> [Problem to solve] How do the lines below between the ones holding "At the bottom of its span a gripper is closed" and "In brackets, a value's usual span", inclusive, read? Give them again exactly, with no other lines.

++++ Exercise data ++++

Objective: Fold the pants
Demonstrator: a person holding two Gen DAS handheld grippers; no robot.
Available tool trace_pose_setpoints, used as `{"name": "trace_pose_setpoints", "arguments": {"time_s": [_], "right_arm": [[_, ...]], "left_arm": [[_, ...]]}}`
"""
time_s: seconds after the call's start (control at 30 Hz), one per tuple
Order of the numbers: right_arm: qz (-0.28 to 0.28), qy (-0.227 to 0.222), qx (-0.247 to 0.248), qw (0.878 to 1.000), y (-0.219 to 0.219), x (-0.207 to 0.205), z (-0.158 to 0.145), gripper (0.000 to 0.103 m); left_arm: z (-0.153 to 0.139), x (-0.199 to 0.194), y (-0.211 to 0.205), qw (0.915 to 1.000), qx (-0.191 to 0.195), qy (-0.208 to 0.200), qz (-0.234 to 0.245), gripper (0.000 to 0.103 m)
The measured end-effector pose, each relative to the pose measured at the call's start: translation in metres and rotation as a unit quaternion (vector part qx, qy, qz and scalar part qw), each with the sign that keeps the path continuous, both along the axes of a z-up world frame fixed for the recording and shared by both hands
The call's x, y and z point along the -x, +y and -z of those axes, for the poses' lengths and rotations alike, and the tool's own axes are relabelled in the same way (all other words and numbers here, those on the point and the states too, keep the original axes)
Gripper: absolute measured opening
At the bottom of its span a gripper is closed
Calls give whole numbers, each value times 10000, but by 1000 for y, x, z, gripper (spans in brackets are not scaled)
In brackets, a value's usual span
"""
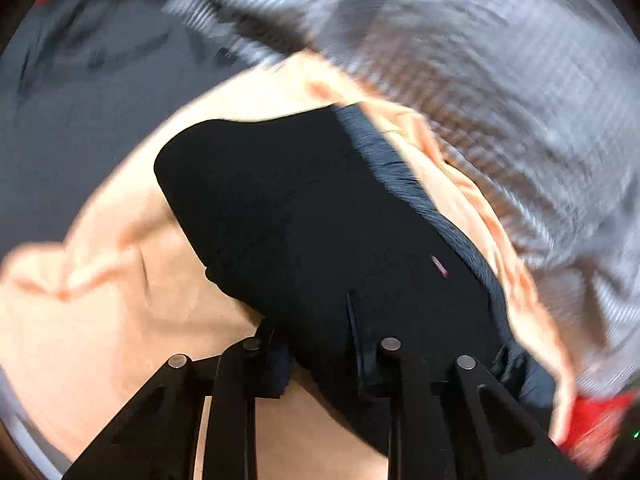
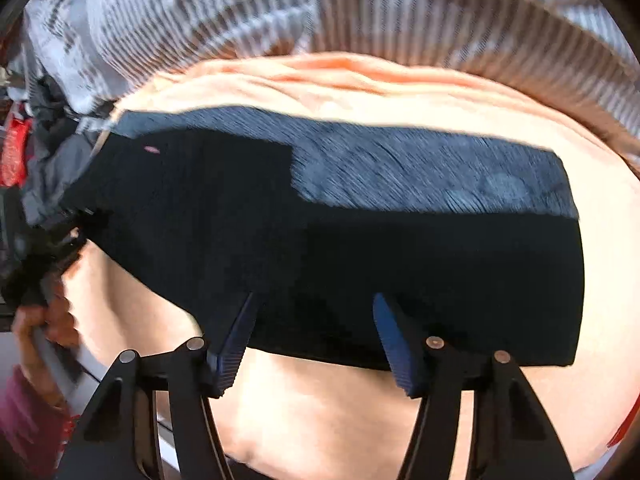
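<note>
The black pants (image 1: 288,208) lie folded into a long band on a peach cloth (image 1: 100,320), with a greyer ribbed strip along the far edge. My left gripper (image 1: 310,328) points steeply down at one end of the pants, and black fabric fills the narrow gap between its jaws. In the right wrist view the pants (image 2: 360,272) stretch across the picture. My right gripper (image 2: 316,304) hangs over their near edge, its blue pads (image 2: 394,336) wide apart and clear of the cloth.
Striped grey bedding (image 1: 500,80) (image 2: 200,12) lies beyond the peach cloth (image 2: 340,400). A plain grey surface (image 1: 80,120) is at the upper left. A red item (image 1: 596,420) (image 2: 14,152) sits near the pants' end. A hand (image 2: 48,320) and maroon sleeve (image 2: 28,412) show at left.
</note>
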State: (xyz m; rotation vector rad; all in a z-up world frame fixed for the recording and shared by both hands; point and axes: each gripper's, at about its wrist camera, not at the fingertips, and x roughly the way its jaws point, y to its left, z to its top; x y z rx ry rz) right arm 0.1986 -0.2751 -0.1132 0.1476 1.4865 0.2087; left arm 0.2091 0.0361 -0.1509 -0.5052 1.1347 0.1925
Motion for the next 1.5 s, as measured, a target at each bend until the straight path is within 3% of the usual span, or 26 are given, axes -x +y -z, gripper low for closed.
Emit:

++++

> [Response]
At the bottom of its span a gripper is closed
Calls give whole numbers, each value times 10000, but by 1000 for y, x, z, gripper (spans in brackets are not scaled)
In brackets, a value's usual span

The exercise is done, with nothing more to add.